> What is needed: Would you write out the lines from the one containing "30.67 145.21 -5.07" to the end of the records below, exactly and in full, please?
(Supplied records)
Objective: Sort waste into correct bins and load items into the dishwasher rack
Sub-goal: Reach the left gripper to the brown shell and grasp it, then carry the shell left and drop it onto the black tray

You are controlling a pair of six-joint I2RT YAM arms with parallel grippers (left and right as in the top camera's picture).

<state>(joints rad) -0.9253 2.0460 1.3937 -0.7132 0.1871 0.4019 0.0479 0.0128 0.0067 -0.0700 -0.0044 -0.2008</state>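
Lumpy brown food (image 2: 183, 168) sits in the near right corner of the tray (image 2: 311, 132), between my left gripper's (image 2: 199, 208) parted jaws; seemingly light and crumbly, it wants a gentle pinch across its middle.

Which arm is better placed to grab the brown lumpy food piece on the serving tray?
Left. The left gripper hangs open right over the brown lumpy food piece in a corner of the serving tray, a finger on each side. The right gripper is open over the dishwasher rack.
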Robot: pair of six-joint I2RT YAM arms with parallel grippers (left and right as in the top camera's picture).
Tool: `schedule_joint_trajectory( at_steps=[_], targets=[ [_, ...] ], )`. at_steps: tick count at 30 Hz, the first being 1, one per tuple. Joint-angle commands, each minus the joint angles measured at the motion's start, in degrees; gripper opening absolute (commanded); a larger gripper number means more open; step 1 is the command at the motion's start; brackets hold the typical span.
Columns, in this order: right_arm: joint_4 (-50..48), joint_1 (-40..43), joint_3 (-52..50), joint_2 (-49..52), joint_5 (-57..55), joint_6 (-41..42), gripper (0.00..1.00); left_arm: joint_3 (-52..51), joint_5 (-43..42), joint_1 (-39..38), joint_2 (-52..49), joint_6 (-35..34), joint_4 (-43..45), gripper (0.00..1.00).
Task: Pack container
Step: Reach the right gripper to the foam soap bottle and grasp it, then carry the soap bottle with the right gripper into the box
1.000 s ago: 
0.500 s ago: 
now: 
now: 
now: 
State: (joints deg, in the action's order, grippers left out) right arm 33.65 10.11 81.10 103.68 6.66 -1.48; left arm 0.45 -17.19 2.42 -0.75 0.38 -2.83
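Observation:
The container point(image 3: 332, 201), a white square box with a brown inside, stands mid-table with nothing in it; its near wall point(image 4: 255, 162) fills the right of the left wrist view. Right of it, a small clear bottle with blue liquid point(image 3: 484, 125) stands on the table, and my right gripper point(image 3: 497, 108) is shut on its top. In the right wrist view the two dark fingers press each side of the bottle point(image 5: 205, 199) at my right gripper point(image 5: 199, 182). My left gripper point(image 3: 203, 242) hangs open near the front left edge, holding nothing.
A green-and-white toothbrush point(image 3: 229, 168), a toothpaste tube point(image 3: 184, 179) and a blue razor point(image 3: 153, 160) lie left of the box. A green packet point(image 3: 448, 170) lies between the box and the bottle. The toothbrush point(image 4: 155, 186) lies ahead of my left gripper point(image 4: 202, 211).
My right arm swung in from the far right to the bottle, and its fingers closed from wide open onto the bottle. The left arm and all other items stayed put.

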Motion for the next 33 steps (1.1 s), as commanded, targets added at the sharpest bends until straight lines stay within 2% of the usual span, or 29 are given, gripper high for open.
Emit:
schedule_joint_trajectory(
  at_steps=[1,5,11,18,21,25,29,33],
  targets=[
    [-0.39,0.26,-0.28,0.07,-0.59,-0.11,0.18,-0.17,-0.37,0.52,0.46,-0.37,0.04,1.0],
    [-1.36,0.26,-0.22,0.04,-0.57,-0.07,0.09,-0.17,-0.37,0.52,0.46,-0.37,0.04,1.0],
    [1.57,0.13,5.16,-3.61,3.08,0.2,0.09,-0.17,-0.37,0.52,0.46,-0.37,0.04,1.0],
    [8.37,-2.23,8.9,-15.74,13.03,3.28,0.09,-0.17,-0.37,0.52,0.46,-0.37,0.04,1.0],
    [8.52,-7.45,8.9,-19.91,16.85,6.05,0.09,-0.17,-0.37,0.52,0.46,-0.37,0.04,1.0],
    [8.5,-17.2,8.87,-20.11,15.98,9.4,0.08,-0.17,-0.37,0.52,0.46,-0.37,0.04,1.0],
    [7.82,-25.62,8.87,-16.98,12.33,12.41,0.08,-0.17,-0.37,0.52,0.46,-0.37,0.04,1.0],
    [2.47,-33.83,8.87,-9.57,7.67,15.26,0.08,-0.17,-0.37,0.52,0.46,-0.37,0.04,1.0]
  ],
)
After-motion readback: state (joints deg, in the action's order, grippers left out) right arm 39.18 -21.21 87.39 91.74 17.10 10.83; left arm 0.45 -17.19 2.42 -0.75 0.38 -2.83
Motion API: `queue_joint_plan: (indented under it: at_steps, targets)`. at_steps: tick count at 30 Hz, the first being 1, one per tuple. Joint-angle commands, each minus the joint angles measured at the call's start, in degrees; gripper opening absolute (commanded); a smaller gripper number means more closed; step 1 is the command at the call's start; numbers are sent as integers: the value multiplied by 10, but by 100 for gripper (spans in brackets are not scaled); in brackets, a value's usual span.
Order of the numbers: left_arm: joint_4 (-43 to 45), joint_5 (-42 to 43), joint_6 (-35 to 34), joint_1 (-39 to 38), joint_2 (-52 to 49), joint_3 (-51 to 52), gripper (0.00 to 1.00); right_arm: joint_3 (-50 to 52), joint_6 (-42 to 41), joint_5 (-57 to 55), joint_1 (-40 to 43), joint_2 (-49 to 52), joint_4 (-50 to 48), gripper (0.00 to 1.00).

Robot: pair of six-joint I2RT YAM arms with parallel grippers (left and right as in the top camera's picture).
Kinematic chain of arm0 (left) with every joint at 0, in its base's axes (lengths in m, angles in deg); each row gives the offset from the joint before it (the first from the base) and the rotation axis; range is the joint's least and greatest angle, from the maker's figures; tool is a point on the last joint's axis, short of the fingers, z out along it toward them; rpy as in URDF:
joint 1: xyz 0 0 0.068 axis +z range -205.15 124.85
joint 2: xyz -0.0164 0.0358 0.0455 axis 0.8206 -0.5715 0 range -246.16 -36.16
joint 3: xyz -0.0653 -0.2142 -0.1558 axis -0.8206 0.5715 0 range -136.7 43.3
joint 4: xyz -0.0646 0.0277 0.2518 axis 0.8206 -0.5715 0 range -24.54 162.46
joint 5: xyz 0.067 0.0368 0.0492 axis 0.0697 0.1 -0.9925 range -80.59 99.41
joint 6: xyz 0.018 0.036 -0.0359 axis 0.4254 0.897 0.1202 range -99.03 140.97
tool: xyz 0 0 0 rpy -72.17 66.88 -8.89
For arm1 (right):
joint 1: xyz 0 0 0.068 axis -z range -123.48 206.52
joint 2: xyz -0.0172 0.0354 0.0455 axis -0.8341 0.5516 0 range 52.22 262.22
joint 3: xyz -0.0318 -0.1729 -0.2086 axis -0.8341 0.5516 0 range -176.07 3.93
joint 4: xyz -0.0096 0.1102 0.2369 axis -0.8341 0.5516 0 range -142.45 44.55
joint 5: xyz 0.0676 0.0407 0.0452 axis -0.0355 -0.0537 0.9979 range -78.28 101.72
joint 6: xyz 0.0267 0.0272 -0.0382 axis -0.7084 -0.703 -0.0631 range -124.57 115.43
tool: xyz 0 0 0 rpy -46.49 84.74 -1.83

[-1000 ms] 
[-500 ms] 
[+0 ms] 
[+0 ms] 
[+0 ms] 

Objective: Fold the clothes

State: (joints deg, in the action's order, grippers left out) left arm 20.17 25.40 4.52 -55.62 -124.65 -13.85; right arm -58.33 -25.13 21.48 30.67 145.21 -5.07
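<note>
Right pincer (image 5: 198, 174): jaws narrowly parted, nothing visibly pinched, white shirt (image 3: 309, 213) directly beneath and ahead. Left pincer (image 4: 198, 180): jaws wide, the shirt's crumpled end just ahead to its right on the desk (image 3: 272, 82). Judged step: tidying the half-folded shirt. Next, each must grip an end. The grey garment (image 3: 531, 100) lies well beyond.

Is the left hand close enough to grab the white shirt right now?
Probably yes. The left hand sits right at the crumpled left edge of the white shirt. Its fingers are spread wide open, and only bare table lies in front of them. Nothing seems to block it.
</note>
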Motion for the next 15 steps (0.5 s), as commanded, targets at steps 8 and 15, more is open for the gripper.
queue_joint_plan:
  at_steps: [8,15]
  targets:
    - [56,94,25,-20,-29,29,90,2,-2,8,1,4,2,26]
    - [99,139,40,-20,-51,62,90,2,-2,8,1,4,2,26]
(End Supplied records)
> Written answer:
State: (joints deg, in the action's order, grippers left out) left arm 20.17 25.40 4.52 -55.62 -124.65 -13.85; right arm -58.33 -25.13 21.48 30.67 145.21 -5.07
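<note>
Right pincer (image 5: 198, 174): jaws narrowly parted, nothing visibly pinched, white shirt (image 3: 309, 213) directly beneath and ahead. Left pincer (image 4: 198, 180): jaws wide, the shirt's crumpled end just ahead to its right on the desk (image 3: 272, 82). Judged step: tidying the half-folded shirt. Next, each must grip an end. The grey garment (image 3: 531, 100) lies well beyond.

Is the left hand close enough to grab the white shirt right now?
Probably yes. The left hand sits right at the crumpled left edge of the white shirt. Its fingers are spread wide open, and only bare table lies in front of them. Nothing seems to block it.
</note>
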Motion for the next 15 steps (0.5 s), as commanded, targets at steps 8 and 15, more is open for the gripper.
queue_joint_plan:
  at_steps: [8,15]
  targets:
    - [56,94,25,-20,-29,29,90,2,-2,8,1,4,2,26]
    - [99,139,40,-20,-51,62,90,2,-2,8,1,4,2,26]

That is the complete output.